Foo Fighters Are Still Not About Image
You may already know this about the Foo Fighters, but
in case you don't, listen up: The band is all about the music, OK?
No image tinkering for this group, thank you very much.
Sure,
the Foo Fighters have platinum albums, Grammys, loyal fans, love
from critics. And the guys appreciate all of it. But at the end of
the day, after all the praise and controversy, after folks get over
the fact that the Foo Fighters are not Nirvana, you get a quartet
that rocks hard and with energy to spare.
"I think we're one
of the best live bands out there," says drummer Taylor Hawkins,
phoning from a hotel room in California. "When you have a band
that's confident, you're gonna get a good show, the best of what we
can do. I always think of us as the Stones meet Rush. That's kind of
a high compliment, but, well ... whatever, you know?"
Still
high on the success of its fourth album, One by One (whose single
"All My Life" snagged a Grammy for best hard-rock performance a few
months back), the band likes to keep things spontaneous, charged and
moving. On the latest disc, the Foo Fighters were focused on an
organic blend that was raw but cohesive at the same
time.
"Dave [Grohl, the group's leader and famed former
drummer for Nirvana] at first wanted to make this perfect record,"

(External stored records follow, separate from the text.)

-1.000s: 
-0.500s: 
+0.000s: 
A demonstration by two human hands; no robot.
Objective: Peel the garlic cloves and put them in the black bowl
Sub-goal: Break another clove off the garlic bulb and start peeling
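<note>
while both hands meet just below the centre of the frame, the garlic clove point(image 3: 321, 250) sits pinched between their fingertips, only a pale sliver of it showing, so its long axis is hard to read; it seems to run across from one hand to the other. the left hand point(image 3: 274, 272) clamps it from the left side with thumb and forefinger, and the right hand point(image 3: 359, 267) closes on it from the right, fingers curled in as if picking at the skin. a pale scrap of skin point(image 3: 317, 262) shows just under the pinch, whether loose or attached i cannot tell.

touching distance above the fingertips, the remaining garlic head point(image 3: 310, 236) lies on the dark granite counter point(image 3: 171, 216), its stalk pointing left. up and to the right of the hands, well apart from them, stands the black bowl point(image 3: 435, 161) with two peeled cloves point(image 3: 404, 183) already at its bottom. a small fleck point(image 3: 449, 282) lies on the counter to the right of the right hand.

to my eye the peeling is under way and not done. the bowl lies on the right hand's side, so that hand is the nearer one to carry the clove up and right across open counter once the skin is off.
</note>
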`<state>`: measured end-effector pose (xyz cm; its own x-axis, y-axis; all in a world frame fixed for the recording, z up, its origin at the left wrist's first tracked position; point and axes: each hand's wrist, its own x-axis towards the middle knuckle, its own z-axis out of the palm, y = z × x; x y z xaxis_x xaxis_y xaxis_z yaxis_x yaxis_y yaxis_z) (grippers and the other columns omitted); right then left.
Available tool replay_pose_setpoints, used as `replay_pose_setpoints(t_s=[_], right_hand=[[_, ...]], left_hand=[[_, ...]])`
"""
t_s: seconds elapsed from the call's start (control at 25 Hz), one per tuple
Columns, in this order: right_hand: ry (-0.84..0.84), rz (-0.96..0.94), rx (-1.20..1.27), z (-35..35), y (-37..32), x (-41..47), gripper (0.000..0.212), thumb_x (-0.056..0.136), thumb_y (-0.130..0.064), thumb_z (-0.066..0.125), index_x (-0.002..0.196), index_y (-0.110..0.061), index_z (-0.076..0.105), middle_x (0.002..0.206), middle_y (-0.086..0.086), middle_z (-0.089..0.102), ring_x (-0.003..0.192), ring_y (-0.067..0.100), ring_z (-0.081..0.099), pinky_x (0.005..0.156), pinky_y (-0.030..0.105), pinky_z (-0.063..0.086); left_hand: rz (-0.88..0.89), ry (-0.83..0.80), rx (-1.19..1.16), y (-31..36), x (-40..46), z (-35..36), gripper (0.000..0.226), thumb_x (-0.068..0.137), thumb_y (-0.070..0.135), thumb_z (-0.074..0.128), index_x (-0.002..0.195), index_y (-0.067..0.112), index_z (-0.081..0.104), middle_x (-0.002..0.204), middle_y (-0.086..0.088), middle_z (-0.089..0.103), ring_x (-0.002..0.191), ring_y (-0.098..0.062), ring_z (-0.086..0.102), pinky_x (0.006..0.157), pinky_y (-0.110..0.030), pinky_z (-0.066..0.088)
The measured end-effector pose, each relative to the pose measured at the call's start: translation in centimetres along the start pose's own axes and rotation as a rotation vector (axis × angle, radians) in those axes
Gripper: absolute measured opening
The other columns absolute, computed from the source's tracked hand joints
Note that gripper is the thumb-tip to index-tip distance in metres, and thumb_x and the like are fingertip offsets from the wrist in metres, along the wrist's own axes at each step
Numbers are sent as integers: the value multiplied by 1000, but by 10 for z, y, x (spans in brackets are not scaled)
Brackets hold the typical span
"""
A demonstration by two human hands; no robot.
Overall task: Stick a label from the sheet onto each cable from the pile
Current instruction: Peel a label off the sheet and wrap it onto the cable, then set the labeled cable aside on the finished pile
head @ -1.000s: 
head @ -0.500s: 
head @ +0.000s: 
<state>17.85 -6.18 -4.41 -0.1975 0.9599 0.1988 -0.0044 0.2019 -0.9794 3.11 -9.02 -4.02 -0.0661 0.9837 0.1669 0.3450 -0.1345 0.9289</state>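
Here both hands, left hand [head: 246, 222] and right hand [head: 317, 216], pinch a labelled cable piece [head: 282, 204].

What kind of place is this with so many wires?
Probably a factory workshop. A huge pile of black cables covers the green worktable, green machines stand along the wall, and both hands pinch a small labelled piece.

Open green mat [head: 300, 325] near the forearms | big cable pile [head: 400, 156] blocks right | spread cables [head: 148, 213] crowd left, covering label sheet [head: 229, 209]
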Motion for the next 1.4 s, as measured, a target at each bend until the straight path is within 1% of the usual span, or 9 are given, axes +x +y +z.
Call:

says Hawkins, 31. "You know, so much of today's music got a boob job
or a face lift, so to speak. Everything sounds so perfect. We
started out making this record so dead-sounding. Then we just
stopped and took a break. We didn't know where we were
going."
In the meantime, Grohl went on tour as the drummer
for Queens of the Stone Age. The band didn't know if there was even
going to be another Foo Fighters album. Hawkins, who almost died
from an overdose of booze and painkillers last August, spent some
time in rehab. After he got himself together, the Texas-born
musician retreated to his home in Topanga Canyon, Calif., and smoked
cigarettes, lounged on the beach, frolicked by the pool, played
drums in his tiny studio late into the night. When Grohl had a
two-week period off the road with Queens, he joined his buddy in
Topanga, and the two refocused on the album.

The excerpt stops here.